TASK
Wherever the string "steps" appears in a line of the listing below, report that line.

RECORDS FOR THE TASK
BEGIN
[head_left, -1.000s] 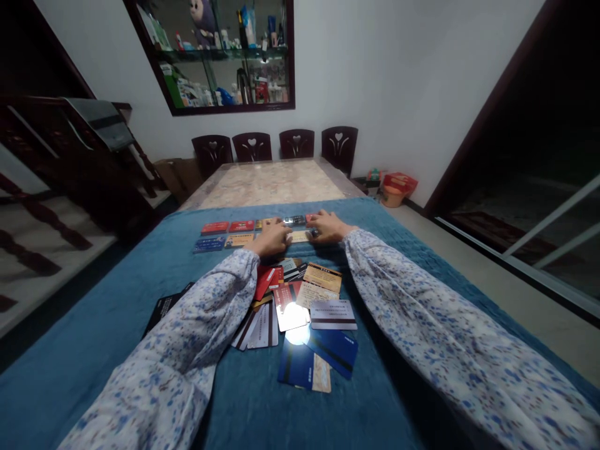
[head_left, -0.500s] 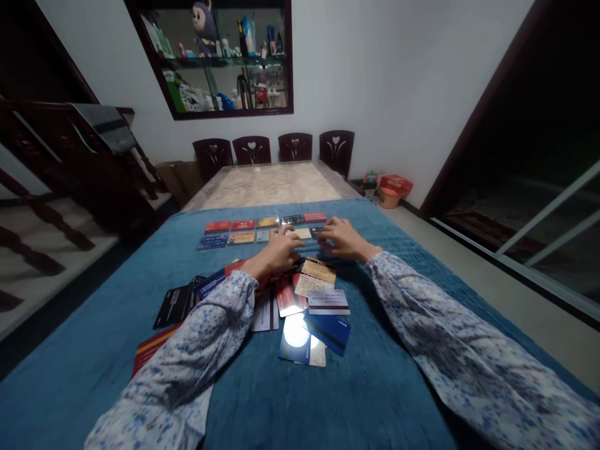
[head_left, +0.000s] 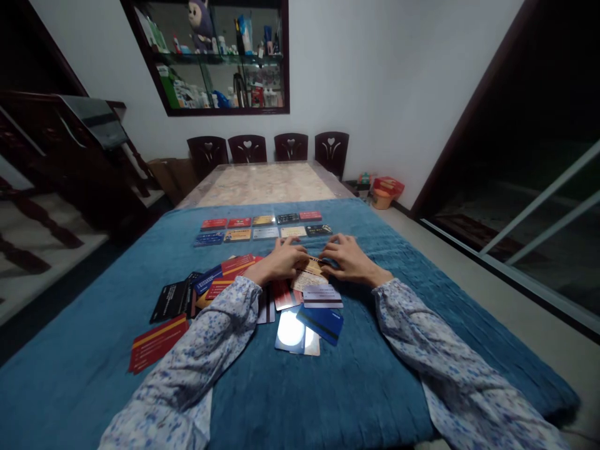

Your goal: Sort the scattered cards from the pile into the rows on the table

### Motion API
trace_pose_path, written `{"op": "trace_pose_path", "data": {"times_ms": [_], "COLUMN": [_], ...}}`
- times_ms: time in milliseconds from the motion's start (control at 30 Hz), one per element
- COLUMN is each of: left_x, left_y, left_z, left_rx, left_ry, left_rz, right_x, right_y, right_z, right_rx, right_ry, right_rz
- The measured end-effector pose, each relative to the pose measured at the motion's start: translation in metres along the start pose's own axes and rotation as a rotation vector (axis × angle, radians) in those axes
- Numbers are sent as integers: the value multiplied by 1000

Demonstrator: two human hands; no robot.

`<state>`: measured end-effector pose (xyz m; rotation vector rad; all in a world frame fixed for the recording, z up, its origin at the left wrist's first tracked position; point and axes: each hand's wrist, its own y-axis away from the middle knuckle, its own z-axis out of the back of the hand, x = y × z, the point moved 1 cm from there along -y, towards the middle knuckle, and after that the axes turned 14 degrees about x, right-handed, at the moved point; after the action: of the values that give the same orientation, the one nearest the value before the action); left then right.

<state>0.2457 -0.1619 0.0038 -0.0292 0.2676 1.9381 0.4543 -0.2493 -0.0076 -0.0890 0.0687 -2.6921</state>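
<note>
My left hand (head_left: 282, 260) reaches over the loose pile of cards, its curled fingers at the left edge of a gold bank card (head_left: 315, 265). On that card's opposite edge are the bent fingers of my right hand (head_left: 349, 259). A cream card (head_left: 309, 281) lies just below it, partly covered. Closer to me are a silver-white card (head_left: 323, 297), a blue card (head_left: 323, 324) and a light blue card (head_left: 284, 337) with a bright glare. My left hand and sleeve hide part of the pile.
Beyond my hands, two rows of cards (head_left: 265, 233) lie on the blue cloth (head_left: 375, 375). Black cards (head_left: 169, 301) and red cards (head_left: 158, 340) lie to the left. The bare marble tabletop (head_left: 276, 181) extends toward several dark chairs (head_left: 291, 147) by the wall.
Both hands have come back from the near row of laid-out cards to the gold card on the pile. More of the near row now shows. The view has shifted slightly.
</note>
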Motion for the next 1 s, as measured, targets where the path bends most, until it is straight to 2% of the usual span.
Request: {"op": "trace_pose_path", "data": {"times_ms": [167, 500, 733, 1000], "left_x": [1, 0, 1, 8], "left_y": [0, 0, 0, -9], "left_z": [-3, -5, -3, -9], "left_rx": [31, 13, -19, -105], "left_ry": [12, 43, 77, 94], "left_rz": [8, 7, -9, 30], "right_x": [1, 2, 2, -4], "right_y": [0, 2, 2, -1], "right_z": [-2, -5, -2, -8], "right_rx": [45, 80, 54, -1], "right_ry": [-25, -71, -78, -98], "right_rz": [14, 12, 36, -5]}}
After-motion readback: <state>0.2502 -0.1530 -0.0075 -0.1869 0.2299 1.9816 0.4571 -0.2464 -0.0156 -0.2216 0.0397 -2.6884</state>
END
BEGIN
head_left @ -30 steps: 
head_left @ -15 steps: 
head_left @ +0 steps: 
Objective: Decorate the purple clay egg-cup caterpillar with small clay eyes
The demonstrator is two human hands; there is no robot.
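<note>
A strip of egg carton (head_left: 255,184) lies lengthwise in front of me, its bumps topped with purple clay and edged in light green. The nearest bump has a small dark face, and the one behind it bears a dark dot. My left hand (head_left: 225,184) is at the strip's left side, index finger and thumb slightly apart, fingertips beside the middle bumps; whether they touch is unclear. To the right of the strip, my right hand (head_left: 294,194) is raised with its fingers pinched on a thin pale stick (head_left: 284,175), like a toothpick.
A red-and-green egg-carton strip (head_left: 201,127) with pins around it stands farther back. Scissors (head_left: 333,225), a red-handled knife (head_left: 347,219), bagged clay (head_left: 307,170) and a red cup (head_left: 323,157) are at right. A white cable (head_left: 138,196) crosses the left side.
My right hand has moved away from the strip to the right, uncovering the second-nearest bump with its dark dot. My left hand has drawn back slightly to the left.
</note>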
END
RESULT OF THIS EXERCISE
head_left @ -30 steps: 
head_left @ -15 steps: 
head_left @ +0 steps: 

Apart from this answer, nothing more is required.